My doctoral dissertation is entitled “Astrology and Astronomy in Palaiologan Constantinople” and it tackles a hitherto neglected subject in Byzantine and Arabo-Greek Studies: the analysis of the role and the influence of Arabic astrology in Constantinople. It aims to shed new light on the astrological interests nourished by the Byzantine scientific milieu at the end of the Palaiologan era (late 14th c.) and the reception of Arabic treatises in Byzantine Greek (e.g. Abū Maʿšar al-Balḫī and Māšāʾallāh al-Baṣrī); on the manuscript tradition of the astrological treatises by Abū Maʿšar in Arabic and Greek; and on the transmission of the Byzantine Greek version of the “Ἀποτελεσματικὰ μυστήρια” by Abū Maʿšar. In summation, by using the tools of history, paleography and philology, this project aims to update the often-repeated theory of Byzantine absolute cultural rigidity, by arguing for the intellectual vivacity of some groups of scholars interested in texts produced in the Islamicate world and that, at least in some cases, Byzantine cultural borders were permeable.

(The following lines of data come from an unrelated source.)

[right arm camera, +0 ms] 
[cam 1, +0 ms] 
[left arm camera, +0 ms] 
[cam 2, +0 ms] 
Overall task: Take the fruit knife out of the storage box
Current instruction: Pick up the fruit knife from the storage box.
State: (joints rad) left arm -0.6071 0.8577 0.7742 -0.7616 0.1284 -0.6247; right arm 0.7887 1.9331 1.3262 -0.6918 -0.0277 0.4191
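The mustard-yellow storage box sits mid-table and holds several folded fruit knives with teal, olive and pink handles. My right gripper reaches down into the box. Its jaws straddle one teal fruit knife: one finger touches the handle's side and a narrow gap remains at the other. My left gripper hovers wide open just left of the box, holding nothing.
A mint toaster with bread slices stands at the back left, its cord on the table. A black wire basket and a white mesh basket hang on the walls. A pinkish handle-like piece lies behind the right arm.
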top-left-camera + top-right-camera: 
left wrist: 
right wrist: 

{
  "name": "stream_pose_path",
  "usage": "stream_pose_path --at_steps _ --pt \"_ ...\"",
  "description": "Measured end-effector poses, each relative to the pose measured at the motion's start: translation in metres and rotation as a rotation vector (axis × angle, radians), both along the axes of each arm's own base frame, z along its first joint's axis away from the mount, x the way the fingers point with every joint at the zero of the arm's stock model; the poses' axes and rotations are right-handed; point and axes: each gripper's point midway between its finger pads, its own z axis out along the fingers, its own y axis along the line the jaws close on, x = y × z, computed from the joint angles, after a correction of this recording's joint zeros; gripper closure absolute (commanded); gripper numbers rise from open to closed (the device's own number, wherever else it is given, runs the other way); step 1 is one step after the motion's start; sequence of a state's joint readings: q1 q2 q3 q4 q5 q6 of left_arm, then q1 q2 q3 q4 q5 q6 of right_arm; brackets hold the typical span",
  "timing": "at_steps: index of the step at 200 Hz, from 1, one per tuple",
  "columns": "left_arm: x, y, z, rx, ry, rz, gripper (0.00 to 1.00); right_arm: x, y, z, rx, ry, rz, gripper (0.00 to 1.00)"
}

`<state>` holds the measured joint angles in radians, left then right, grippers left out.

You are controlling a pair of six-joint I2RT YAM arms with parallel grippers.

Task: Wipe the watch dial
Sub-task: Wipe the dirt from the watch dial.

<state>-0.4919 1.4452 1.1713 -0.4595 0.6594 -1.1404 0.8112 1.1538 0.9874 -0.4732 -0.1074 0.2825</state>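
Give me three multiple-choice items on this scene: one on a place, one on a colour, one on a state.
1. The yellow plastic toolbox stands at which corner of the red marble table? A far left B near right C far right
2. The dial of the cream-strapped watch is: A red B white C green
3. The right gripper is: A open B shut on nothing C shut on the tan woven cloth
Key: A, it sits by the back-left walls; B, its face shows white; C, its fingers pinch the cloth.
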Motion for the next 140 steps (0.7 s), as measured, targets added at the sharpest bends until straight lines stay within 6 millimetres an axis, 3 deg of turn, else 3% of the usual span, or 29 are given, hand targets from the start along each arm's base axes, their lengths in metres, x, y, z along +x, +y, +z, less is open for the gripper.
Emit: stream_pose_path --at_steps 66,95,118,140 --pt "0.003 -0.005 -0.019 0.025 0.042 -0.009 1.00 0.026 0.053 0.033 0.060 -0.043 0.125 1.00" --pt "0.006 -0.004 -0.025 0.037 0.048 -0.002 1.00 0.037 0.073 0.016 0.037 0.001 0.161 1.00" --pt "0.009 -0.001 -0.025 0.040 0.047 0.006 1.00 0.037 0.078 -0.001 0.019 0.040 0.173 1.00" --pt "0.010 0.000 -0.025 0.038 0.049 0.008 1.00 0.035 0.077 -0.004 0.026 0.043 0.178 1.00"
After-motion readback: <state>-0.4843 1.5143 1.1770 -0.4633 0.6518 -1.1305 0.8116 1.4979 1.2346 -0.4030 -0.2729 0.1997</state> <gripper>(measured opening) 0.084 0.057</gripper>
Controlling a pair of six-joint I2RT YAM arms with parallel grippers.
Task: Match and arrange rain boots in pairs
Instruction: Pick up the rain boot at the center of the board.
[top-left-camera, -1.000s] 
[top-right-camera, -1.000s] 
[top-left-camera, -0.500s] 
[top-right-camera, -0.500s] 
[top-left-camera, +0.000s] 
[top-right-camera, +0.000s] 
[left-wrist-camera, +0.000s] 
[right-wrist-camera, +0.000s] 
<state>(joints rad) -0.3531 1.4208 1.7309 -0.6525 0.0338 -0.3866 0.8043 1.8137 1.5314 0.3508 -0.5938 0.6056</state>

Could you please tell us a bit more about your scholarship/exchange programme?
I am boursier du mois for the month of February, finishing and polishing my doctoral dissertation conducted between the University of Padua, Verona, Ca’ Foscari Venice and the École Pratique des Hautes Études in Paris.
First impressions of Oxford/the University?
Doing research in Oxford, thanks to the rich academic offer and to the wonderfully equipped libraries looks like a dream for every researcher. The academic community is dynamic and active, and individual research benefits greatly from it. Moreover, the town and the surrounding nature are lovely.